Crowding out OpenBSD

Posted Nov 15, 2012 14:45 UTC (Thu) by khim (subscriber, #9252)
In reply to: Crowding out OpenBSD by dlang
Parent article: Crowding out OpenBSD

I've gotten to the point that everything I build is now either a cluster, or at least potentially part of a cluster, so I look at anything with the question in mind of 'how would I do this if it was part of a cluster', and this mindset really makes me question the value of trying to have the init system be more clever in addressing this problem.

Funny that you are trying to use cluster-aware approach to oppose cgroups. You do remember that cgroups were invented by Google engineers to manage clusters, right? SystemD just applies the same logic to local system management.

One of the most common problems you run into when dealing with clusters isn't "the application exited or crashed", it's "The application is running, but wedged" I just don't see many cases where the cgroups approach to managing the app would have prevented problems (although, I freely admit that it has the 'cool' factor)

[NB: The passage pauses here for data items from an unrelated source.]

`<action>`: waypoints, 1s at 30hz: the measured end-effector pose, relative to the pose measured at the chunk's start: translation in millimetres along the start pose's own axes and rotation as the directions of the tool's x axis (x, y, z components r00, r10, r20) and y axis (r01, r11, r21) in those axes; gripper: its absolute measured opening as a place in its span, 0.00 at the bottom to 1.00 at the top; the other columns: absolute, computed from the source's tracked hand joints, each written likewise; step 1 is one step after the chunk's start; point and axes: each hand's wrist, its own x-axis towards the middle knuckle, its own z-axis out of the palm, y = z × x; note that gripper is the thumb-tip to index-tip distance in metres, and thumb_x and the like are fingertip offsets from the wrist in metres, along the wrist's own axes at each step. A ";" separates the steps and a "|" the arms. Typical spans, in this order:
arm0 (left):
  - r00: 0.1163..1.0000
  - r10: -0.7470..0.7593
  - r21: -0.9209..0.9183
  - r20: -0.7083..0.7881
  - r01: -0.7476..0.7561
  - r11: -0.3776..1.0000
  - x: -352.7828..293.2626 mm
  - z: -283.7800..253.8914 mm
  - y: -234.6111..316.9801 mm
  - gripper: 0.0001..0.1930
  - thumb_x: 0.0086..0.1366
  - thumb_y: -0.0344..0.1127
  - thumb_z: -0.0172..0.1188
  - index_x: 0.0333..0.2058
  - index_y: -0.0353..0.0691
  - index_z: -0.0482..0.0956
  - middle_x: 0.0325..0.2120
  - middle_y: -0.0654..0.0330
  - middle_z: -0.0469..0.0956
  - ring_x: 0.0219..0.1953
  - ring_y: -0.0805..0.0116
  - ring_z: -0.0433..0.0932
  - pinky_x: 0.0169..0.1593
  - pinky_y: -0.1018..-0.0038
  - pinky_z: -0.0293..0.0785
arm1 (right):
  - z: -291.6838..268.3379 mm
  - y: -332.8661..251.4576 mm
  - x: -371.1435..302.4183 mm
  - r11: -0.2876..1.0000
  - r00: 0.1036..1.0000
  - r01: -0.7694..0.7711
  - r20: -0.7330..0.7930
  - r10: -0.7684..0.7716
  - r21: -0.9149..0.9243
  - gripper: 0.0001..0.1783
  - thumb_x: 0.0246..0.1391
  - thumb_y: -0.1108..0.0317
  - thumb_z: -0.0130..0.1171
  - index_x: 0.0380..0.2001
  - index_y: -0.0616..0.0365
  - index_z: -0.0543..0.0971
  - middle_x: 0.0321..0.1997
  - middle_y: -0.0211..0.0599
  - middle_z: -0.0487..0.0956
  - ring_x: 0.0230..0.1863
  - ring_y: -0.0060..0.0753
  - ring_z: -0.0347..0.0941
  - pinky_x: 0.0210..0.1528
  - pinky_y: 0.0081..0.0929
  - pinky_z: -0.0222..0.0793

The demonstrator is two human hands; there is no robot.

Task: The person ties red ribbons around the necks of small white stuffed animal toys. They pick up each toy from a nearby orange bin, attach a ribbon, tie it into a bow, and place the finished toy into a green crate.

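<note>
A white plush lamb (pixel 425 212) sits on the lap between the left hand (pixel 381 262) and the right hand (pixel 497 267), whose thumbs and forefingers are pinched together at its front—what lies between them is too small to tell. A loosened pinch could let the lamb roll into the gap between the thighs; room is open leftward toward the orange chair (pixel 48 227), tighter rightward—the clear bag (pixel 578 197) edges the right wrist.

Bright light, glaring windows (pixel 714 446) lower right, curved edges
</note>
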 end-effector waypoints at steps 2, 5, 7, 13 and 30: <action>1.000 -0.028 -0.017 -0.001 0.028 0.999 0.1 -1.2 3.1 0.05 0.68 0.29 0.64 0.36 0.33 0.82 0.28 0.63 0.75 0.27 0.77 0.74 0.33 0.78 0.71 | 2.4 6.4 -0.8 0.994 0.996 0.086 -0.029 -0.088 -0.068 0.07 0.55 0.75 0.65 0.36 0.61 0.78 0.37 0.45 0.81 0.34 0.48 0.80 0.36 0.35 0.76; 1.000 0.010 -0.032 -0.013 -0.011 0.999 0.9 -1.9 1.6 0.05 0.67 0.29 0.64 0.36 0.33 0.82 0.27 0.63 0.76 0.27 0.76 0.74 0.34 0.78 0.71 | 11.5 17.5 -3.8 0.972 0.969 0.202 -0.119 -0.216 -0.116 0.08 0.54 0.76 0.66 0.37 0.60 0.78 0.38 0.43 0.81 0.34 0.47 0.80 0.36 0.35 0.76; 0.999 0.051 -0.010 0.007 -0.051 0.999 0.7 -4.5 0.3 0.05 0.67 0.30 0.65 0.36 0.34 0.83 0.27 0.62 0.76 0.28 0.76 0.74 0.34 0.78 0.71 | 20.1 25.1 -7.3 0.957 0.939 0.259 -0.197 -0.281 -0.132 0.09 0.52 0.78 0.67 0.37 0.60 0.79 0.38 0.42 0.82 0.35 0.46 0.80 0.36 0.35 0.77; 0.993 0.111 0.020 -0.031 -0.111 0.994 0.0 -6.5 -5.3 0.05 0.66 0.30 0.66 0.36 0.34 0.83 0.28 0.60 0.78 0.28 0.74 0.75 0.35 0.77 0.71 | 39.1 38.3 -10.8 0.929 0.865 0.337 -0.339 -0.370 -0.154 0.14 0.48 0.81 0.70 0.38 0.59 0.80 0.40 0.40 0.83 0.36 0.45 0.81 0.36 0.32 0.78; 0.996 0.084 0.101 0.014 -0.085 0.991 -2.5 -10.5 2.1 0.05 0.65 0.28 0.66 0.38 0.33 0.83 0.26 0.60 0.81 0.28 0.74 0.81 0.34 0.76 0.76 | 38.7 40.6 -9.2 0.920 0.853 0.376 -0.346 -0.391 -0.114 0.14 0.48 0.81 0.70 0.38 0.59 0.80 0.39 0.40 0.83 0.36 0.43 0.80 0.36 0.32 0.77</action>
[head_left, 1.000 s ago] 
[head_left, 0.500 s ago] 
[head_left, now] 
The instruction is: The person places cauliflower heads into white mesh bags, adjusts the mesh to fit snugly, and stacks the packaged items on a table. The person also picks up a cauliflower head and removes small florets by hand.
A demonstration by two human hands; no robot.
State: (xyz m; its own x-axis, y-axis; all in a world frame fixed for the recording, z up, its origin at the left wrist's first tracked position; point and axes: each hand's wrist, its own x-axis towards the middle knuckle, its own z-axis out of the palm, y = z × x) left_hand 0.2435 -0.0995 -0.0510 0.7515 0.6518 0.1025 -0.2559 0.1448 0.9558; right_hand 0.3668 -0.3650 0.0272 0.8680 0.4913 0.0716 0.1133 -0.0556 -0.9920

That's strange because I see tons of places where cgroups solve cluster-management problems. What happens with your cluster if some unimportant task start to eat memory or CPU endlessly? With cgroups answer is obvious: it's bound by cgroup's limit. What happens if some task must be killed and restarted because your node is overloaded? Cgroups make sure you can kill the task reliably. Sure, that means that your tasks must be written to be killable, but it makes sense for clusters anyway since failed PSU can do the same thing suddenly and without warning.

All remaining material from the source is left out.